Francesca Caruana
La galerie est ouverte à nouveau mais nous poursuivons encore l’envoi des visites d’ateliers, en effet nous ne vous les avons pas encore toutes envoyées et certains d’entre vous se trouvent dans des régions toujours confinées. Les artistes ont aimé cet exercice et vous êtes nombreux à avoir apprécié ce partage.
C'est loin de son atelier que le confinement a surpris Francesca Caruana, partie au chevet de sa fille souffrante. Grâce à son portable, elle partage avec nous ses réflexions, photos et travaux réalisées avec des moyens rudimentaires.
Carnet de confinement de Francesca Caruana
Mars/Avril 2020
Œuvres présentées à la galerie
Bois migrants
Dans cette exposition, Francesca Caruana s’est attachée à une métaphore de la migration. Les bois coupés dérivant sur les fleuves, ces arbres qui ne sont rien d’autres que des os du paysage, leurs fibres colorées qui se transforment en objets concourent au rappel des premières images de sa propre arrivée en France. Témoin de ces camions débarqués du Gabon avec leurs chargements de troncs à chair rouge, l’artiste montre une déclinaison de l’arbre et du bois pour livrer son approche poétique ou critique. La plasticité du détournement des formes et matières se fonde sur la gestualité et se réfère au déplacement, au détail.
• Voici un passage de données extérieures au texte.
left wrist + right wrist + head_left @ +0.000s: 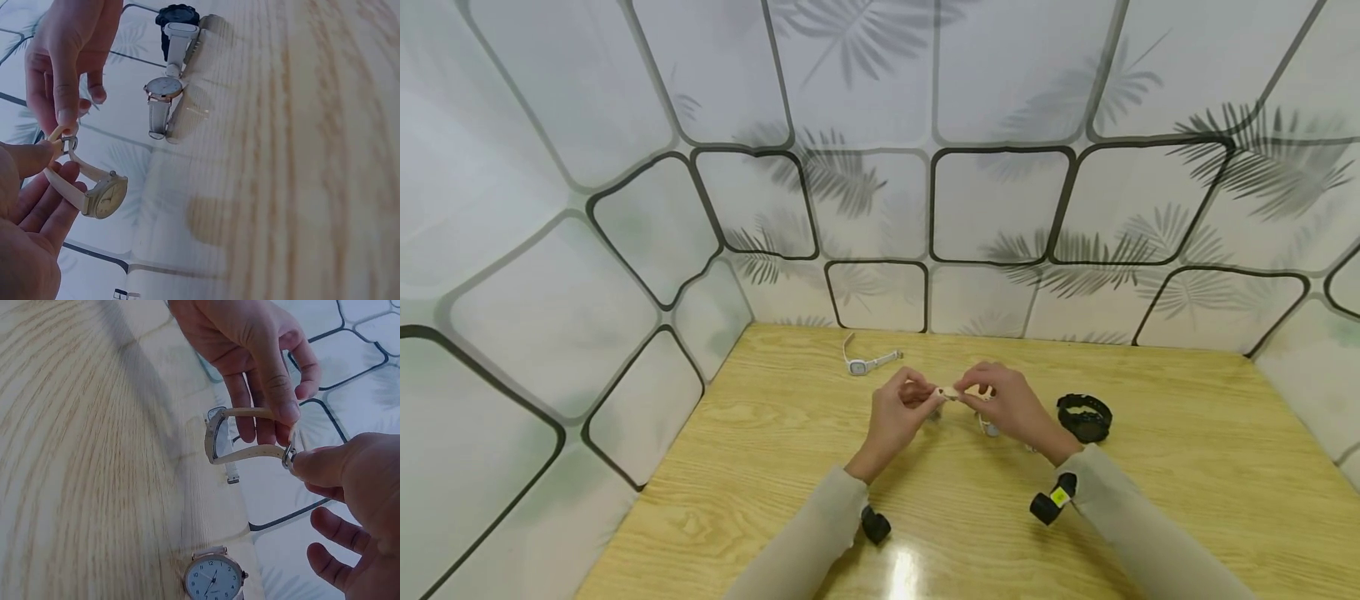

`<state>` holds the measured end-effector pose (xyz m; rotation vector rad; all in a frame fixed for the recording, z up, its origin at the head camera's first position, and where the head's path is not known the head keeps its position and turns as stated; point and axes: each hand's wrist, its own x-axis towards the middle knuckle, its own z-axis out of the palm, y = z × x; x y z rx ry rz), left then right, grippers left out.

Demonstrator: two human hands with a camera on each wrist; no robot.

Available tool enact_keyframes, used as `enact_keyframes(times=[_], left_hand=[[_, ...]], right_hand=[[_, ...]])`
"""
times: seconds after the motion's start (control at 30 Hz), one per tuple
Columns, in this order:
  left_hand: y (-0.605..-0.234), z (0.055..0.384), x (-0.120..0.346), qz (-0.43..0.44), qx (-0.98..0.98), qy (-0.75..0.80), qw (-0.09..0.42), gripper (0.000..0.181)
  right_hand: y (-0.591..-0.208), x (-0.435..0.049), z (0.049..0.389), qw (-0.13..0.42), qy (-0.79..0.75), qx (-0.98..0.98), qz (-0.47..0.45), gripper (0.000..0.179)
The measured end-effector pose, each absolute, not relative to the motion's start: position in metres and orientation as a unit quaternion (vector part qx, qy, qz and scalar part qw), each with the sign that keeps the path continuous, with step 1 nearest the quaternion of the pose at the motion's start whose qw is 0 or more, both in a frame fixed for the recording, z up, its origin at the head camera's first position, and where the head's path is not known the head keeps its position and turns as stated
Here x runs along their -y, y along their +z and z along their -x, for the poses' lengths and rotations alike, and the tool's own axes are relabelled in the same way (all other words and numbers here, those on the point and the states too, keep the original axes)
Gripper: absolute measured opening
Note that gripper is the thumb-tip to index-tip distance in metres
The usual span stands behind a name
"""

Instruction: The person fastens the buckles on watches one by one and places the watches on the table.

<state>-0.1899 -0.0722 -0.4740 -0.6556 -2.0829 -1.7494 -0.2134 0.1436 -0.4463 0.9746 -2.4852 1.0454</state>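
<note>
A wristwatch with a cream strap point(107, 197) is held up between both hands, its strap bent into a loop. My left hand point(895, 412) pinches one strap end between thumb and fingers. At the metal buckle point(289, 456), my right hand point(1007, 404) pinches the other part of the strap, its remaining fingers loosely bent. The right wrist view shows the watch case point(214, 440) side-on, hanging away from the fingertips. In the head view the hands hide most of this watch.
A white watch point(859, 366) lies toward the back of the wooden table point(760, 467). Behind the right hand lies a round-faced watch point(214, 578) with a rose-gold case. Further right are a black watch point(1086, 418) and another pale-strapped watch point(180, 40). Patterned cloth point(880, 208) surrounds the table.
</note>
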Motion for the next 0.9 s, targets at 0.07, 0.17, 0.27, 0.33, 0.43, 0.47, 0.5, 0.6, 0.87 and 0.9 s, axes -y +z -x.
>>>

Lorsque le bois est coupé dans les forêts d’exploitation, des années d’oxygène s’évaporent, mais il le faut.
Lorsqu’un homme est arraché de sa terre, des liens multiples se déchirent, mais il le faut.
Et puis il y a la route, fluviale pour le bois que l’on fait dériver le long du fleuve, poussiéreuse, ou boueuse pour l’homme qu’ on traque. Au bout il y a l’estuaire, le conditionnement, la superposition de troncs, le ficelage, le calibrage, le tri des essences. Au bout il y a les embûches, les palissades, les contrôles, la rétention, l’identité. Ces images mises en parallèle sont le support d’une évocation de matières, de formes mais aussi d’une interprétation de la taille, de la traque, de la rupture, du ligotage, de l’écueil, du naufrage…vues à la loupe de la métaphore. Chaque peinture est présentée avec une pièce de bois ou une planche à la manière d’un échantillonnage, ou d’un prénom, une sorte d’objet direct de l’objet lui-même. Si bien que le visiteur reste libre d’appeler la peinture par son nom comme on le fait avec un humain, ou le compléter avec son prénom. Sans être imprégnée par la nature, je la vis comme l’os indispensable à la continuité, sans la glorifier, sans la préserver à tout prix, juste vivre à son rythme. Qu’elle soit troncs, vagues, algues ou bourrasques.
L’exposition est accompagnée d’un texte au titre éponyme (éd. Voix).